→ **Your goal**
Repeat exactly the lines that run from the start of the records below to the line with "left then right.", including both of those lines but not the pictures.

→ **Provided records**
****

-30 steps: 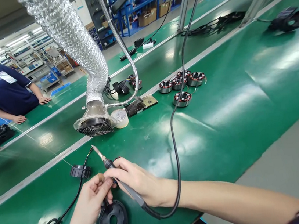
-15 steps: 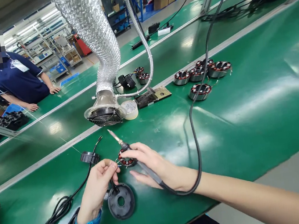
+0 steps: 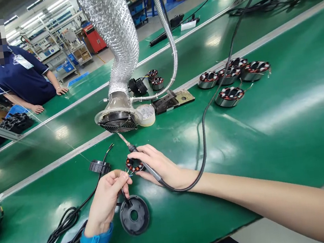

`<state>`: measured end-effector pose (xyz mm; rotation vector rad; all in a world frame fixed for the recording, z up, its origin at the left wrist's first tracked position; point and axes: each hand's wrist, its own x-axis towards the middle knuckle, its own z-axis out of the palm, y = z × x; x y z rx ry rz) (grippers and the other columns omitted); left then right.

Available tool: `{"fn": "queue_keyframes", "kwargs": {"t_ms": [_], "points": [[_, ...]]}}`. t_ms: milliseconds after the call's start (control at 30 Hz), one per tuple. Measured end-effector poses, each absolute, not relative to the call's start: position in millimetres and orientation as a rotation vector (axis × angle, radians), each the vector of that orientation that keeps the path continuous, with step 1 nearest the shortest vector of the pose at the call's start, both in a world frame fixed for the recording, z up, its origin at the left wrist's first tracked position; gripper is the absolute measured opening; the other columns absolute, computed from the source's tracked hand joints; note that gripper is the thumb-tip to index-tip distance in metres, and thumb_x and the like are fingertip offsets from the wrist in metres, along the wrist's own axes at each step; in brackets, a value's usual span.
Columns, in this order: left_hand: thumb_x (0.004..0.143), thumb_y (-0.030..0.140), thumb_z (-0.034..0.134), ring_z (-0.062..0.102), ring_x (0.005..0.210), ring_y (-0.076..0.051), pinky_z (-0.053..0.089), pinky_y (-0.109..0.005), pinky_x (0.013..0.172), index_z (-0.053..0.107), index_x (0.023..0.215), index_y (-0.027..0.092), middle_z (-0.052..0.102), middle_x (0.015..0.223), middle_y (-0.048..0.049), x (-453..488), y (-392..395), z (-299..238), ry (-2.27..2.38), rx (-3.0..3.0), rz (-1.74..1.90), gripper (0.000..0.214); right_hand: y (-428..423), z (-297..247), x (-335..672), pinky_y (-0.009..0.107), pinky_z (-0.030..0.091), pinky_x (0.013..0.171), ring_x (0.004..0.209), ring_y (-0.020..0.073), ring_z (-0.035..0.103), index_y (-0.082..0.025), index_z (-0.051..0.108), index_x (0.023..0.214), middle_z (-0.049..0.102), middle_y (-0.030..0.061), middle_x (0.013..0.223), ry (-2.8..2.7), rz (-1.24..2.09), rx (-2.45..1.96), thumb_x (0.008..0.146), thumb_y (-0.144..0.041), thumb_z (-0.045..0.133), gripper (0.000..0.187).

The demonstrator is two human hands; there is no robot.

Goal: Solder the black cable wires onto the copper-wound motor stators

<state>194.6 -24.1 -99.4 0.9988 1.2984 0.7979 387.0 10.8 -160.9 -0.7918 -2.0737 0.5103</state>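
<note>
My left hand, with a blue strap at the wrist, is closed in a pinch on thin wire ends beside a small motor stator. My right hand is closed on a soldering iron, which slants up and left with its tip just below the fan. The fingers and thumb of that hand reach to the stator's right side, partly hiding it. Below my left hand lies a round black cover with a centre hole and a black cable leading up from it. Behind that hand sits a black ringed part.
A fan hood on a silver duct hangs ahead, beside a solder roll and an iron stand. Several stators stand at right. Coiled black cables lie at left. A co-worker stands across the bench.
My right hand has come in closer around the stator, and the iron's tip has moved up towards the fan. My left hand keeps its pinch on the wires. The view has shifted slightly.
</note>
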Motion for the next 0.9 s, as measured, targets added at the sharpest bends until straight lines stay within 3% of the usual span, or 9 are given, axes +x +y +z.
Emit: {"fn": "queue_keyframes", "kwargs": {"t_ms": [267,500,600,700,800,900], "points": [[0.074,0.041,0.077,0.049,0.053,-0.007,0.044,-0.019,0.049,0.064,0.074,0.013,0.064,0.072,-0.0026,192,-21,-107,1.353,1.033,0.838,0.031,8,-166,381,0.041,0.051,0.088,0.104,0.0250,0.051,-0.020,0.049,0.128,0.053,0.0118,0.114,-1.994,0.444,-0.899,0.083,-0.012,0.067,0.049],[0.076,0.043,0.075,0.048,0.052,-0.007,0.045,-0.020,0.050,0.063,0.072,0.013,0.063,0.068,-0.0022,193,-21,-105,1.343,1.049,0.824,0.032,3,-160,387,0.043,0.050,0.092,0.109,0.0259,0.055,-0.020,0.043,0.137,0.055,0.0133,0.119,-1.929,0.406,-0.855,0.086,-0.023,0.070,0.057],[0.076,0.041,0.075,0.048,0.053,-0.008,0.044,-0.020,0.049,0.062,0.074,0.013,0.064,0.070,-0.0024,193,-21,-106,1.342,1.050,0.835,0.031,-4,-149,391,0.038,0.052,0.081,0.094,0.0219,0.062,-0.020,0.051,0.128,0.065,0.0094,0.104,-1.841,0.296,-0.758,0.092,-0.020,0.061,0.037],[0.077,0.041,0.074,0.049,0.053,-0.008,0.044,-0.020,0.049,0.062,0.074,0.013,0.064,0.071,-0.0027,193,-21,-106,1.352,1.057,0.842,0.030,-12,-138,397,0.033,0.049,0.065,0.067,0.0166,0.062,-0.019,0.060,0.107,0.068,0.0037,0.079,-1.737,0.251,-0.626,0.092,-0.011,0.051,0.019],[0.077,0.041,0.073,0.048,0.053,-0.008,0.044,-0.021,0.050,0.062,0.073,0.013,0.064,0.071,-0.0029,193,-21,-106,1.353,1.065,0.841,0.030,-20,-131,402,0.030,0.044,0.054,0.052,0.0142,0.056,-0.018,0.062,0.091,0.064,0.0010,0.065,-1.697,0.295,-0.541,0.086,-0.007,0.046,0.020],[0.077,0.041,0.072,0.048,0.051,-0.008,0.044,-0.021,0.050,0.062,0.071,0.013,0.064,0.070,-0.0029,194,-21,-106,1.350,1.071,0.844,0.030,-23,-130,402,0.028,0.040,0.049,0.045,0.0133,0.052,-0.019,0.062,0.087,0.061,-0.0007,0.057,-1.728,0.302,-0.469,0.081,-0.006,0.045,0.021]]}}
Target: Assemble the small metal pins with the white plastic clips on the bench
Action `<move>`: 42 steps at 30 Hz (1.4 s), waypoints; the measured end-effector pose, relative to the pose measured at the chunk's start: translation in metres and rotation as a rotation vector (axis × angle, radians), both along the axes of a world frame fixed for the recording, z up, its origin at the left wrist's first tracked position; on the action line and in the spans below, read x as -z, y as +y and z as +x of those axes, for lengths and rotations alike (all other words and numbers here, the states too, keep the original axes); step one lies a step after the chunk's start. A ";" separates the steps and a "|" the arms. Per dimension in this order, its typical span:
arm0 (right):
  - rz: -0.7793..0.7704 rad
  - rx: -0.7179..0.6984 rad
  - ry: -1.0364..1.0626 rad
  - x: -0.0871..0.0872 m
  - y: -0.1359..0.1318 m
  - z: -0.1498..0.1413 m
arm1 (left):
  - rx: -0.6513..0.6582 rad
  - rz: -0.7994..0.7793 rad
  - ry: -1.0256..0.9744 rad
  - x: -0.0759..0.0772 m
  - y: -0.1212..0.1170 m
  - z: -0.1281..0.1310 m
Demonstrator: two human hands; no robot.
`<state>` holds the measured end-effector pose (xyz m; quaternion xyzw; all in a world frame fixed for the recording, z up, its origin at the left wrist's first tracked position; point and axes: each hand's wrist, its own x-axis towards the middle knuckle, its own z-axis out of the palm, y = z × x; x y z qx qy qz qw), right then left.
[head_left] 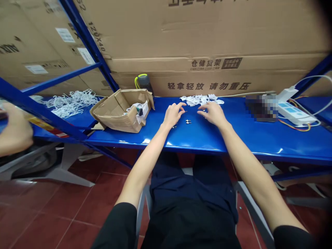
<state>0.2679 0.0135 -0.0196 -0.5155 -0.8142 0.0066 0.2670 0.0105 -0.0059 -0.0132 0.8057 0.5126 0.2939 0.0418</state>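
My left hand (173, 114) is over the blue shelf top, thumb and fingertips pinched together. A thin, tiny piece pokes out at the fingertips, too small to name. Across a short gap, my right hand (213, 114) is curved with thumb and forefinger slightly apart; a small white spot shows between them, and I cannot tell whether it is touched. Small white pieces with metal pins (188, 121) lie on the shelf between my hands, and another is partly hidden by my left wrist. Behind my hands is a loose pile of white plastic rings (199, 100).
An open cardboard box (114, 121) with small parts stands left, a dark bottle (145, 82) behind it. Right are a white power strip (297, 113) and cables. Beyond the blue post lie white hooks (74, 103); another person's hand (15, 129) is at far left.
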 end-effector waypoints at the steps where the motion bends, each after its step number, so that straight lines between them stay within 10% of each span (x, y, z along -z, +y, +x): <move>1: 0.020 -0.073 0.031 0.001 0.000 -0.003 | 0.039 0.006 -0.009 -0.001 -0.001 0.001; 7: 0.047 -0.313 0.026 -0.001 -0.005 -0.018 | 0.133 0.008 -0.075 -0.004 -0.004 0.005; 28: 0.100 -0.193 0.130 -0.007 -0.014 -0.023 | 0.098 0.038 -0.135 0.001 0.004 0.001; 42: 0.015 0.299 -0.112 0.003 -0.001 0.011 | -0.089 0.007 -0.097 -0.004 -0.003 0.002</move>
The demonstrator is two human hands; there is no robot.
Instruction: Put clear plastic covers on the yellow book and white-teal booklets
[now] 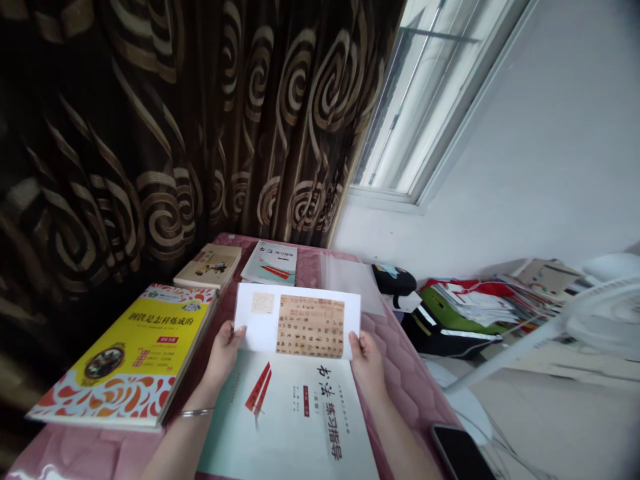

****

→ **Output**
-30 steps: 
-15 steps: 
+0 steps: 

`<state>`: measured end-effector pose (xyz mm; rotation vector rad; all in a world frame fixed for the recording, z up, its origin at the left wrist's first tracked position; point and axes: each hand's wrist, its own x-axis towards the middle knuckle, its own z-axis out of the palm, y = z × x; x y z rx ry rz) (grippers and the other columns omitted); left then right.

What the exercise required is now complete.